This Amendment No. 9 (this “Amendment”) to Schedule 13D amends the Schedule 13D (the “Schedule 13D”) filed with the Securities and Exchange Commission (the “SEC”) by Donald R. Wilson, Jr. (“Wilson”), 2012 DOOH Investments LLC (“DOOH Investments”) and DOOH Investment Manager LLC (“DOOH Manager”) on December 26, 2012, as amended by Amendment No. 1 to the Schedule 13D filed with the SEC on January 14, 2013, Amendment No. 2 to the Schedule 13D filed with the SEC on February 12, 2013, Amendment No. 3 to the Schedule 13D filed with the SEC on May 22, 2013, Amendment No. 4 to the Schedule 13D filed with the SEC on September 20, 2013, Amendment No. 5 to the Schedule 13D filed with the SEC on May 5, 2014, Amendment No. 6 to the Schedule 13D filed with the SEC on July 18, 2014, Amendment No. 7 to the Schedule 13D filed with the SEC on April 1, 2015 and Amendment No. 8 to the Schedule 13D filed on May 22, 2015 by Wilson, DOOH Investments, DOOH Manager, DRW Commodities, LLC (“DRW Commodities”), DRW Holdings, LLC (“DRW Holdings”) and Children’s Trust C/U The Donald R. Wilson 2009 GRAT #1 (the “Children’s Trust), as applicable, with respect to the securities of RMG Networks Holding Corporation (the “Issuer”).  The purpose of this Amendment is to report DRW Commodities, DOOH Investments and the Children’s Trust entry into a standby purchase agreement with the Issuer in connection with the rights offering announced by the Issuer on November 30, 2016.
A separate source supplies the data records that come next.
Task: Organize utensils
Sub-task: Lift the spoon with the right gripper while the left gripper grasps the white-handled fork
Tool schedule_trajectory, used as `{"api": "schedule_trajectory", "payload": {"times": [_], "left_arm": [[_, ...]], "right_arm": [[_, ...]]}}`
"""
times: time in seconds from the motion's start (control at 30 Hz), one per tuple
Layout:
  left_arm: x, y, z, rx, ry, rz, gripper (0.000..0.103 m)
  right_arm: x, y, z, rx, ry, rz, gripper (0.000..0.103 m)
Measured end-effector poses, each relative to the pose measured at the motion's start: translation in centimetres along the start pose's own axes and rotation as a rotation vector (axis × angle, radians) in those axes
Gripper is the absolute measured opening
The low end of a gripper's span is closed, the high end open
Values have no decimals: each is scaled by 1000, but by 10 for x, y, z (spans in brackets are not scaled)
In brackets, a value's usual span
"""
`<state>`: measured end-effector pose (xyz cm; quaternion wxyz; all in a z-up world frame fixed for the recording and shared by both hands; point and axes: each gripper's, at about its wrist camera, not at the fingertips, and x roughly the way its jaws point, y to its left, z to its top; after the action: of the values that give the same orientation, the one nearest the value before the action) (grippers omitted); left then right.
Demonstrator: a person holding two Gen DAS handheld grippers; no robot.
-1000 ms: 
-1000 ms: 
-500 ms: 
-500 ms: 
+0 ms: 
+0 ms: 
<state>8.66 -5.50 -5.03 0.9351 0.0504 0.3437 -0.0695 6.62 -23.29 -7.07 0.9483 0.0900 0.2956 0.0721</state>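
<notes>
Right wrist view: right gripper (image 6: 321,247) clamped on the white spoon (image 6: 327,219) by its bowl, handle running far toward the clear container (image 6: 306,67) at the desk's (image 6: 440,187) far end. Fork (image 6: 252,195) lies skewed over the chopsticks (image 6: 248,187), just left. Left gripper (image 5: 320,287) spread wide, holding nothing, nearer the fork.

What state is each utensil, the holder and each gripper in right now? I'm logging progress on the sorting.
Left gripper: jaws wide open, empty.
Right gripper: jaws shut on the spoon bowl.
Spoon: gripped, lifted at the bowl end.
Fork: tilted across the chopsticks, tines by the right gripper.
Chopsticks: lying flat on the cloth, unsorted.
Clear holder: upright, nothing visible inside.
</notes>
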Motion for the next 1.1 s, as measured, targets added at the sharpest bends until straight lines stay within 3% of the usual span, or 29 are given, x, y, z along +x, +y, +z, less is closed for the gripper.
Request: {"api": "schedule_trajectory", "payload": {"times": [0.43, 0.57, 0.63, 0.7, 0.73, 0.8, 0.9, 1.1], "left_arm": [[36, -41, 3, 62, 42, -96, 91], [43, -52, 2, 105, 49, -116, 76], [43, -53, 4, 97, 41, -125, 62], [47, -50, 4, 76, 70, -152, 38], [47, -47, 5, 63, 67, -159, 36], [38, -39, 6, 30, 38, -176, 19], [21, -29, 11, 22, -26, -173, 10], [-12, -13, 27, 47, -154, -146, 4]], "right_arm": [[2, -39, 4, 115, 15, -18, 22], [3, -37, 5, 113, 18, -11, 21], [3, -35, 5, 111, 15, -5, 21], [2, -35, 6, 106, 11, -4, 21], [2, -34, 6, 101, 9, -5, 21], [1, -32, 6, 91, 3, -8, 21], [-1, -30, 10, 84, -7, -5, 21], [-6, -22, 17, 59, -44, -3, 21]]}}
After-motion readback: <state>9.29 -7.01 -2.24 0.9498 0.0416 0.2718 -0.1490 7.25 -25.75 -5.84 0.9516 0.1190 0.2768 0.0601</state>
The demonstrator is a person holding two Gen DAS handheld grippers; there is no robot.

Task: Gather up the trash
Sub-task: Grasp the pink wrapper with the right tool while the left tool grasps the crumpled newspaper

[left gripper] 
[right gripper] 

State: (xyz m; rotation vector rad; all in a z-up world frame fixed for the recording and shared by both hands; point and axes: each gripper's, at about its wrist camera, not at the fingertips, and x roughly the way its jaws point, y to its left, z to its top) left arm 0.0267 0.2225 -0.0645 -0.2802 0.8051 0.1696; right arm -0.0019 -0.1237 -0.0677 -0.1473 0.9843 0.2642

Capitalized terms used herein but not otherwise defined herein shall have the meanings ascribed to them in the Schedule 13D.

Item 4.        Purpose of Transaction

Item 4 of the Schedule 13D is hereby amended by adding the following:

On November 30, 2016, the Issuer announced the commencement of a rights offering (the “Rights Offering”) in which the Issuer’s existing stockholders were granted the right to subscribe for up to an aggregate of 7,741,909 additional shares of Common Stock (the “Offered Shares”), on a pro rata basis, in accordance with their respective ownership of Common Stock as of the close of business on November 29, 2016.  The Rights Offering is more fully described in the prospectus supplement filed by the Issuer with the Securities and Exchange Commission on November 30, 2016 (the “Prospectus Supplement”).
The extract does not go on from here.